* **TASK INSTRUCTIONS**
Which lines of the data hold the word "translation"? Copy all of them.

******

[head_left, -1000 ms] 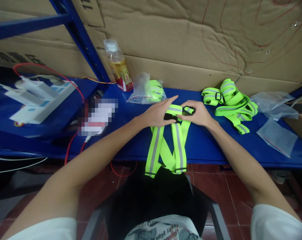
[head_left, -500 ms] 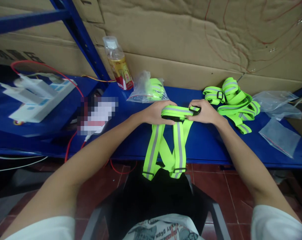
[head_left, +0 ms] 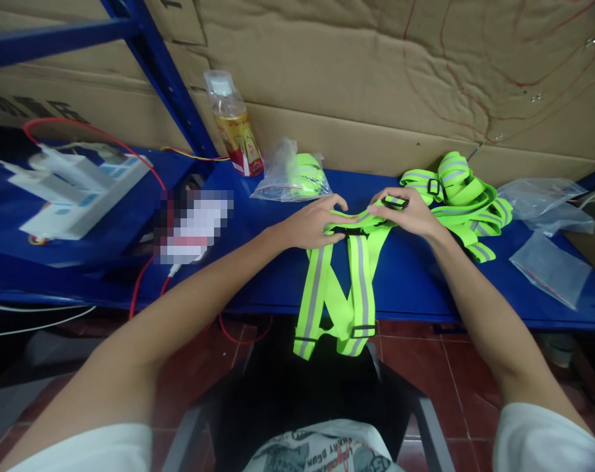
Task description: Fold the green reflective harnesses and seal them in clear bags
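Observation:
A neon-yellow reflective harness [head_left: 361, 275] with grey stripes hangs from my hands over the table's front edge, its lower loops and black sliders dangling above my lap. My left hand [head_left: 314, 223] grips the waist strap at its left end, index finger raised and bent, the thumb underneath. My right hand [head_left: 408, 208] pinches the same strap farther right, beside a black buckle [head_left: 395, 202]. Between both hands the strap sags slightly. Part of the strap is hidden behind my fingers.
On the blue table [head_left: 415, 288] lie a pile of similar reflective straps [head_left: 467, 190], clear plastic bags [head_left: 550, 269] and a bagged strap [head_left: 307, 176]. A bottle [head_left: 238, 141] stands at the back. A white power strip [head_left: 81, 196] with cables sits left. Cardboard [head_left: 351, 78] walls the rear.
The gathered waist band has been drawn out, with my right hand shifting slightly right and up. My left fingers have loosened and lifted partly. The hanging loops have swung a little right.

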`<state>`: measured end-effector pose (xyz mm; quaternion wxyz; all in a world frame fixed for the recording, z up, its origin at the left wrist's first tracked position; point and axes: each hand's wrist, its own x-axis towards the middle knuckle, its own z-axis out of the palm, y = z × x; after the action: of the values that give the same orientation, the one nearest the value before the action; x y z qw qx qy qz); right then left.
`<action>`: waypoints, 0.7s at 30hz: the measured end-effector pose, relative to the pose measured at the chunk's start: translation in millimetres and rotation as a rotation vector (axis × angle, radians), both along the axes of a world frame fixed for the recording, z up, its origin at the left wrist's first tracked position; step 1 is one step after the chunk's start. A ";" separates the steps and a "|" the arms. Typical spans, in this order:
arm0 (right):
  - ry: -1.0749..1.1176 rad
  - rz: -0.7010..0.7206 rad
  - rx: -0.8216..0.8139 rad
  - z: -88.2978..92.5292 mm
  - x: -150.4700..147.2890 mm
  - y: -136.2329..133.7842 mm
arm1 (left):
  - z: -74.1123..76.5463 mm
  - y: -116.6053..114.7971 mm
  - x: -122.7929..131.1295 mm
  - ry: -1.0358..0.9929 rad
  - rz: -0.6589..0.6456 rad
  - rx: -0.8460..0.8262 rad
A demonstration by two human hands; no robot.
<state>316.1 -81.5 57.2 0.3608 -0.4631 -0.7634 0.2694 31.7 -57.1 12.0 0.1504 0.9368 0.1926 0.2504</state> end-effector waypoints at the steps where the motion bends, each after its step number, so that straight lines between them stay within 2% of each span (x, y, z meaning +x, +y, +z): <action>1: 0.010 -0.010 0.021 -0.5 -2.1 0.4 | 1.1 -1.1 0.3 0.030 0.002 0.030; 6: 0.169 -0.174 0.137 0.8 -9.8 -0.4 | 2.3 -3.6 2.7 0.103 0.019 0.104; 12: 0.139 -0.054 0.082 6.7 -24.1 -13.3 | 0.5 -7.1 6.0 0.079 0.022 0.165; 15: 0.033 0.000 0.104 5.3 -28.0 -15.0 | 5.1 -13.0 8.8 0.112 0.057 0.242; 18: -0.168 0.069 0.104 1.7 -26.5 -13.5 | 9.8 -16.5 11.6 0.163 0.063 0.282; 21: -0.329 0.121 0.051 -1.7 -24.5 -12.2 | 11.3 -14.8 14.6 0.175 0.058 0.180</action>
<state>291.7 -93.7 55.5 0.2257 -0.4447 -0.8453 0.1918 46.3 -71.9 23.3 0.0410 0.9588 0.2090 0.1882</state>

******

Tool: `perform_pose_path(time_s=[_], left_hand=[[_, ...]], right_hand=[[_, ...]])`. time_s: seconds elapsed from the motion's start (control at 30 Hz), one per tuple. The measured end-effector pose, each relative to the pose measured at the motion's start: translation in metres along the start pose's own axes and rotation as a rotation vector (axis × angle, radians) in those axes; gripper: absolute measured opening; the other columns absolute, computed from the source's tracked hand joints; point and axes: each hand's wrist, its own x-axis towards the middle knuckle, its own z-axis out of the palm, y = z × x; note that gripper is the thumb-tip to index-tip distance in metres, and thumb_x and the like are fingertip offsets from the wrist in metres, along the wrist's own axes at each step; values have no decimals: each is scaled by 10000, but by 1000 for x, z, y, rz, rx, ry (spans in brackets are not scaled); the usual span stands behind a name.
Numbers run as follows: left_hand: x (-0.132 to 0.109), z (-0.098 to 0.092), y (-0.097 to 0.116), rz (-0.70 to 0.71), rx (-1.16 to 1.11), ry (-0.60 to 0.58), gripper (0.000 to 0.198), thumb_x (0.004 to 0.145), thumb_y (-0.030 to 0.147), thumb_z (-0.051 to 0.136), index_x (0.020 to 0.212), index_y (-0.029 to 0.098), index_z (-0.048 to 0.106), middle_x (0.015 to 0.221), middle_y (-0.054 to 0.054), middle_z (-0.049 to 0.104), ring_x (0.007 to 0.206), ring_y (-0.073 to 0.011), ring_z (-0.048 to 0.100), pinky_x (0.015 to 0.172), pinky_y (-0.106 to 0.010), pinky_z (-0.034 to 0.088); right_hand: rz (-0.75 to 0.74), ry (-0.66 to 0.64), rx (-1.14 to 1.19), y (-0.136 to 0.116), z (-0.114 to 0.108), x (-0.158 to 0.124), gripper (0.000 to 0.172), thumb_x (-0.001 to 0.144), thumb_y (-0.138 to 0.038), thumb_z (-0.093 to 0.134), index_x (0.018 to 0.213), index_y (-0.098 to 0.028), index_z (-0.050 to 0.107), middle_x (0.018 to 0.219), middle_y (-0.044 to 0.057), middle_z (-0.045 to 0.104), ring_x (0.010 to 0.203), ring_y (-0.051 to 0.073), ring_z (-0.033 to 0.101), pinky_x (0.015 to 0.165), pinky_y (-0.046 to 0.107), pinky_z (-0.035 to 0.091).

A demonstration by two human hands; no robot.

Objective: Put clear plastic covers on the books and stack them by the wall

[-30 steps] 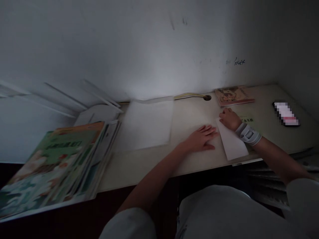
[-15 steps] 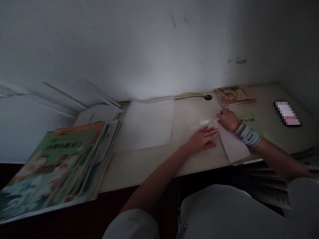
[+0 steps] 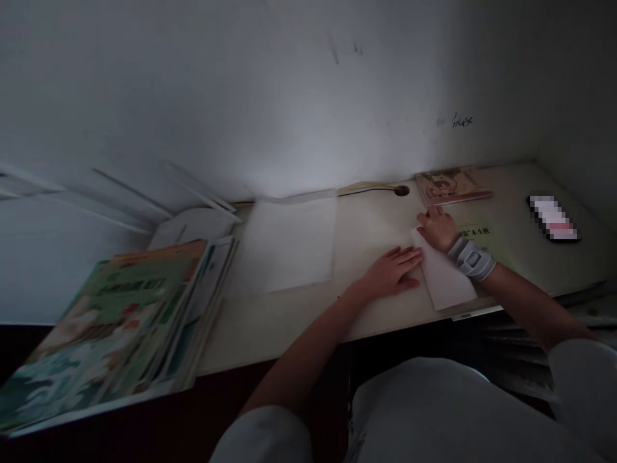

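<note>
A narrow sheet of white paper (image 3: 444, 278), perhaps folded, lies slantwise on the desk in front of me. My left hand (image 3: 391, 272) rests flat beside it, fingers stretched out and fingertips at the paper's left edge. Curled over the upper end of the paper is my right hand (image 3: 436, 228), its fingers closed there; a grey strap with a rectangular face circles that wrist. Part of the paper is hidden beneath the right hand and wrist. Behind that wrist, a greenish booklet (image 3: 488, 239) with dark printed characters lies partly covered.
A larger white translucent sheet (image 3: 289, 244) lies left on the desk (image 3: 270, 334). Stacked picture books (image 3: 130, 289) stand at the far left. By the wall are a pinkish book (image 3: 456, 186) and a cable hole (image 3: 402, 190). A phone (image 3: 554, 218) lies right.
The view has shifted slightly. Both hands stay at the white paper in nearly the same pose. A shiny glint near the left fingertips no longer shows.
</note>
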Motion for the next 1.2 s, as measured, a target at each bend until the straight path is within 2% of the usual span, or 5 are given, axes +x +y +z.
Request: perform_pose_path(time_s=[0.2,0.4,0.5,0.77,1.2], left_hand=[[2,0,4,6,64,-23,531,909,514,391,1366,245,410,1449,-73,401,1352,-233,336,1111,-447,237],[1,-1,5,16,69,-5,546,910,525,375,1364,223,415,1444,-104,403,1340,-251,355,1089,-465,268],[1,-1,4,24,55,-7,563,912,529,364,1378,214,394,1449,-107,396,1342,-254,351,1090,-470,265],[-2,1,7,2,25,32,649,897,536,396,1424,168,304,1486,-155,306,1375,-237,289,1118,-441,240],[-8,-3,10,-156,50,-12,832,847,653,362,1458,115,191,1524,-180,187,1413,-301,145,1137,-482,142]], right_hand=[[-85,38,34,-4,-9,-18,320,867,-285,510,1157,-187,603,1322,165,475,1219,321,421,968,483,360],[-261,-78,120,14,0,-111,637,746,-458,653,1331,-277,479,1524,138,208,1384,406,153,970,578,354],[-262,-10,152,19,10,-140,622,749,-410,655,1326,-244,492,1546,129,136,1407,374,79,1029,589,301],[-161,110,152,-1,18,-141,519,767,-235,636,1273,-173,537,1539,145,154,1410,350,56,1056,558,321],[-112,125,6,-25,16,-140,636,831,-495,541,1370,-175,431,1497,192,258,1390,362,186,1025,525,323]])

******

* **TASK RESULT**
`<action>`: waypoints, 0.7s at 30hz: the measured end-effector pose, relative to the pose measured at the chunk's start: translation in millimetres and rotation as a rotation vector (axis × angle, radians), both along the axes of a world frame fixed for the recording, z up, its origin at the left wrist's first tracked position; step 1 is one step after the chunk's start. A ";" separates the steps and a "|" the arms. Typical spans, in this order:
Tool: `perform_pose_path(time_s=[_], left_hand=[[_, ...]], right_hand=[[_, ...]])`. time_s: seconds elapsed from the motion's start (control at 30 Hz), one per tuple. The measured end-effector pose, each relative to the pose measured at the motion's start: translation in metres along the start pose's own axes and rotation as a rotation vector (axis × angle, radians) in those axes; gripper: absolute measured opening; the other columns absolute, computed from the source's tracked hand joints; point and axes: each hand's wrist, its own x-axis towards the middle knuckle, its own z-axis out of the palm, y = z × x; note that gripper is the thumb-tip to index-tip distance in metres, and thumb_x and the like are fingertip offsets from the wrist in metres, along the wrist's own axes at each step; values have no decimals: each is scaled by 10000, but by 1000 for x, z, y, rz, rx, ry (spans in brackets are not scaled); the usual span stands behind a name.

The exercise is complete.